On March 19, the Swiss government and the Swiss National Bank (SNB) effectively ordered the UBS Bank to purchase Credit Suisse for $3.2 billion. Between October 1, 2022, and mid-March 2023, depositors had withdrawn $200 billion in deposits from Credit Suisse, and it was about to go under. Reuters reported March 20 that the Swiss government and the SNB central bank had put up together “CFH260 billion Swiss francs ($280 billion)” to support and backstop the deal, should some or all of it go bad.
Why would the Swiss government and its central bank put up the enormous sum of a quarter of a trillion dollars for the deal? Especially considering that the country has only 8.7 million people. Isn’t that overkill?
One certain fact is that Credit Suisse has $39 trillion in derivatives, and it is exposed to counterparties in America, London, and elsewhere. Should those fail, triggering a chain reaction of other failures, that would blow out the world financial system.
But there is more. On March 22, the Wall Street Journal ran a major article, “It Wasn’t Just Credit Suisse. Switzerland Itself Needed Rescuing.” The Journal quoted Thierry Burkart, head of the Liberal Party, the country’s third largest: “Credit Suisse is not only a Swiss company. It is part of the Swiss identity.”
In fact, Switzerland, working with the City of London and Wall Street, is at the center of a trillions of dollars money-laundering machine, that includes tax havens, untraceability of funds, stringent secrecy codes, and laundering of drug money.

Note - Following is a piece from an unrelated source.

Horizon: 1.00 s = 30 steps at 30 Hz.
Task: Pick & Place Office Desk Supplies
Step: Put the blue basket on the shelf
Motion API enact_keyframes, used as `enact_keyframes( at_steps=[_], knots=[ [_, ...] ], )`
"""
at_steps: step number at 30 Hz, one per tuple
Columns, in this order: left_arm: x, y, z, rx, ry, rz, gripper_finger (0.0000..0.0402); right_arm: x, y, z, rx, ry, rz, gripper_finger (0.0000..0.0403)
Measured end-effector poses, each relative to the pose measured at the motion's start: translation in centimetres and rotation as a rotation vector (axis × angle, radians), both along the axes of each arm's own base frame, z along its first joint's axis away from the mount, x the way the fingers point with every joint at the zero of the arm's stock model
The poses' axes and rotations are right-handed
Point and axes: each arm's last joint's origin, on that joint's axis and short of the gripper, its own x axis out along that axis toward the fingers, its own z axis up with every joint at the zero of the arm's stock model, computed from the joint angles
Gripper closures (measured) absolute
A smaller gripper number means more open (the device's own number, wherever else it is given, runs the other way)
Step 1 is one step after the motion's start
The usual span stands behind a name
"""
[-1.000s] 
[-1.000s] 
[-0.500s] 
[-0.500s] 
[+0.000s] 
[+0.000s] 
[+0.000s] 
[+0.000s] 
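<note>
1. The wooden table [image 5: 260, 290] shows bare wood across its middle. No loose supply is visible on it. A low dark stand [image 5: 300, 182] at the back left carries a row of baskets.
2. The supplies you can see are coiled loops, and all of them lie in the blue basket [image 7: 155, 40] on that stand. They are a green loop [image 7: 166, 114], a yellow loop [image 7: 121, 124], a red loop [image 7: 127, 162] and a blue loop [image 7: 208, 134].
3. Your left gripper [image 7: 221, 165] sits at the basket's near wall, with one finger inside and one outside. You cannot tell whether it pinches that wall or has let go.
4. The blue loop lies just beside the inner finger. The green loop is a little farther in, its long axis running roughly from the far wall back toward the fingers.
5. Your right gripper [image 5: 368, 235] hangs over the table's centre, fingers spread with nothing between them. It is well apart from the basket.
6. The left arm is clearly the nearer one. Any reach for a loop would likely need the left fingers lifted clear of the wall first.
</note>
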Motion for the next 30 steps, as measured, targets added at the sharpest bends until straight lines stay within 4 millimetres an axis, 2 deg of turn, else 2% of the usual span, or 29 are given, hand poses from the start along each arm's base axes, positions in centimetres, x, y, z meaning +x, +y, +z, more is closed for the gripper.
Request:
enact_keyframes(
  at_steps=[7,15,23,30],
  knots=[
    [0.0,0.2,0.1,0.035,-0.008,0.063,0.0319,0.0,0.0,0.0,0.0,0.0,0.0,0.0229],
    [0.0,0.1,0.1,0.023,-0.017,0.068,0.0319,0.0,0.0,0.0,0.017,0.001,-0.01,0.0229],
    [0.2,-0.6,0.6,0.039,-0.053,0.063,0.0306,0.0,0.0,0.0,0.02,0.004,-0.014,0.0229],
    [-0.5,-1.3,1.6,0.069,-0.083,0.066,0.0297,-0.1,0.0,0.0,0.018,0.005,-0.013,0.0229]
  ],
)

Just as one example. On June 27, 2022, Switzerland’s Federal Court convicted Credit Suisse of laundering money from 2004-2008 by a Bulgarian cocaine trafficking gang, a case that took a long while to get to court. The June 27 Reuters article, “Credit Suisse Found Guilty in Cocaine Cash Laundering Case,” reported that “A former [Credit Suisse] employee was found guilty of money-laundering in the trial, which included testimony on murders and cash stuffed into suitcases.”
Credit Suisse claimed it had no idea it was laundering money. The judge in the trial fined Credit Suisse $2 million, and also ordered the confiscation of the equivalent of more than $12 million worth of deposits linked to the criminal group. The proverbial slap on the wrist.